* About this exercise:
Reproduce the data exactly.

* Given information:

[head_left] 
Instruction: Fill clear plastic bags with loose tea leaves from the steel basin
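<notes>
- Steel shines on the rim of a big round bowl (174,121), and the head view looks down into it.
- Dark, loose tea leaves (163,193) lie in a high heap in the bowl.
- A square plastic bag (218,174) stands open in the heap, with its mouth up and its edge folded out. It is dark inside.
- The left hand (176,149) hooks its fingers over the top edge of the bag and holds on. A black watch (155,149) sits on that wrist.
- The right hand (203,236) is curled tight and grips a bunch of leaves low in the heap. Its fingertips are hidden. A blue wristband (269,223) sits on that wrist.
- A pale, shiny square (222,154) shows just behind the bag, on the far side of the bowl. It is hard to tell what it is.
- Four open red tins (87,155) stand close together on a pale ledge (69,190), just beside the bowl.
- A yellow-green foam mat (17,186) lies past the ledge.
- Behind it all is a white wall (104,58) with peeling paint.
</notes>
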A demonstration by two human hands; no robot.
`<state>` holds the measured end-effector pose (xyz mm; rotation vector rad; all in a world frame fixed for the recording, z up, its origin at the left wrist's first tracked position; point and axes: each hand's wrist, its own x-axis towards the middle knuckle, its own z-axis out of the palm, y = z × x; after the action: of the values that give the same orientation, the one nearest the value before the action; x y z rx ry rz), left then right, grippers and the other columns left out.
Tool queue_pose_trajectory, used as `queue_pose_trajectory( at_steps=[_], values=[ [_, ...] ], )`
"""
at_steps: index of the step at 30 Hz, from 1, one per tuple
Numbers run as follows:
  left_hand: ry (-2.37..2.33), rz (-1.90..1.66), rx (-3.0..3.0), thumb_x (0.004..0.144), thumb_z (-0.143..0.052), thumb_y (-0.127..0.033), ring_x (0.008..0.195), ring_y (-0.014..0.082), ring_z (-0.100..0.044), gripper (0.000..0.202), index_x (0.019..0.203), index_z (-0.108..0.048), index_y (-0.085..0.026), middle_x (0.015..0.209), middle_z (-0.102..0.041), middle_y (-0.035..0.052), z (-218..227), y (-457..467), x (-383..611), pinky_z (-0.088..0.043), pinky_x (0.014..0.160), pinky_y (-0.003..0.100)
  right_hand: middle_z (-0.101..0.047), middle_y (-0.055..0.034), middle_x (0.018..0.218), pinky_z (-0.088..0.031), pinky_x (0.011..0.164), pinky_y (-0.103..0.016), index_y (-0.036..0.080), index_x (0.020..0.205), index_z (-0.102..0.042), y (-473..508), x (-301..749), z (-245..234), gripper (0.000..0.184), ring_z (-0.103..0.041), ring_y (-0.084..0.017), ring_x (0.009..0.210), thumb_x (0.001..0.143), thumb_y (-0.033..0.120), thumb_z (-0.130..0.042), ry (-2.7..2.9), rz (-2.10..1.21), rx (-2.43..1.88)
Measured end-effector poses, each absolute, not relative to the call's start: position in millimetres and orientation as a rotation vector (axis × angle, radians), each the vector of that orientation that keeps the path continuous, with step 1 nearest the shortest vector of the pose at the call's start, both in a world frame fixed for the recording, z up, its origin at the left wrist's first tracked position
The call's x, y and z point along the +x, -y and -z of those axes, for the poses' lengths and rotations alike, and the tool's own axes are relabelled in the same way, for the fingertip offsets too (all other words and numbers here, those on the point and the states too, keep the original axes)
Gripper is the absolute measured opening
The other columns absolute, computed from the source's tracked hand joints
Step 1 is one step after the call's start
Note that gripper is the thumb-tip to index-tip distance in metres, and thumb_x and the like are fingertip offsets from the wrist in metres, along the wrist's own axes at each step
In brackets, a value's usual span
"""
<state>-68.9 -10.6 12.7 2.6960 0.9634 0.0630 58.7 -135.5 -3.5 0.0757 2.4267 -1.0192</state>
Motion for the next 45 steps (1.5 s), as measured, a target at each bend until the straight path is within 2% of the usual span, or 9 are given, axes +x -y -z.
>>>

* Response below:
[head_left] 
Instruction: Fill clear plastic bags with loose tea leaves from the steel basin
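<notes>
- Steel shines on the rim of a big round bowl (174,121), and the head view looks down into it.
- Dark, loose tea leaves (163,193) lie in a high heap in the bowl.
- A square plastic bag (218,174) stands open in the heap, with its mouth up and its edge folded out. It is dark inside.
- The left hand (176,149) hooks its fingers over the top edge of the bag and holds on. A black watch (155,149) sits on that wrist.
- The right hand (203,236) is curled tight and grips a bunch of leaves low in the heap. Its fingertips are hidden. A blue wristband (269,223) sits on that wrist.
- A pale, shiny square (222,154) shows just behind the bag, on the far side of the bowl. It is hard to tell what it is.
- Four open red tins (87,155) stand close together on a pale ledge (69,190), just beside the bowl.
- A yellow-green foam mat (17,186) lies past the ledge.
- Behind it all is a white wall (104,58) with peeling paint.
</notes>
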A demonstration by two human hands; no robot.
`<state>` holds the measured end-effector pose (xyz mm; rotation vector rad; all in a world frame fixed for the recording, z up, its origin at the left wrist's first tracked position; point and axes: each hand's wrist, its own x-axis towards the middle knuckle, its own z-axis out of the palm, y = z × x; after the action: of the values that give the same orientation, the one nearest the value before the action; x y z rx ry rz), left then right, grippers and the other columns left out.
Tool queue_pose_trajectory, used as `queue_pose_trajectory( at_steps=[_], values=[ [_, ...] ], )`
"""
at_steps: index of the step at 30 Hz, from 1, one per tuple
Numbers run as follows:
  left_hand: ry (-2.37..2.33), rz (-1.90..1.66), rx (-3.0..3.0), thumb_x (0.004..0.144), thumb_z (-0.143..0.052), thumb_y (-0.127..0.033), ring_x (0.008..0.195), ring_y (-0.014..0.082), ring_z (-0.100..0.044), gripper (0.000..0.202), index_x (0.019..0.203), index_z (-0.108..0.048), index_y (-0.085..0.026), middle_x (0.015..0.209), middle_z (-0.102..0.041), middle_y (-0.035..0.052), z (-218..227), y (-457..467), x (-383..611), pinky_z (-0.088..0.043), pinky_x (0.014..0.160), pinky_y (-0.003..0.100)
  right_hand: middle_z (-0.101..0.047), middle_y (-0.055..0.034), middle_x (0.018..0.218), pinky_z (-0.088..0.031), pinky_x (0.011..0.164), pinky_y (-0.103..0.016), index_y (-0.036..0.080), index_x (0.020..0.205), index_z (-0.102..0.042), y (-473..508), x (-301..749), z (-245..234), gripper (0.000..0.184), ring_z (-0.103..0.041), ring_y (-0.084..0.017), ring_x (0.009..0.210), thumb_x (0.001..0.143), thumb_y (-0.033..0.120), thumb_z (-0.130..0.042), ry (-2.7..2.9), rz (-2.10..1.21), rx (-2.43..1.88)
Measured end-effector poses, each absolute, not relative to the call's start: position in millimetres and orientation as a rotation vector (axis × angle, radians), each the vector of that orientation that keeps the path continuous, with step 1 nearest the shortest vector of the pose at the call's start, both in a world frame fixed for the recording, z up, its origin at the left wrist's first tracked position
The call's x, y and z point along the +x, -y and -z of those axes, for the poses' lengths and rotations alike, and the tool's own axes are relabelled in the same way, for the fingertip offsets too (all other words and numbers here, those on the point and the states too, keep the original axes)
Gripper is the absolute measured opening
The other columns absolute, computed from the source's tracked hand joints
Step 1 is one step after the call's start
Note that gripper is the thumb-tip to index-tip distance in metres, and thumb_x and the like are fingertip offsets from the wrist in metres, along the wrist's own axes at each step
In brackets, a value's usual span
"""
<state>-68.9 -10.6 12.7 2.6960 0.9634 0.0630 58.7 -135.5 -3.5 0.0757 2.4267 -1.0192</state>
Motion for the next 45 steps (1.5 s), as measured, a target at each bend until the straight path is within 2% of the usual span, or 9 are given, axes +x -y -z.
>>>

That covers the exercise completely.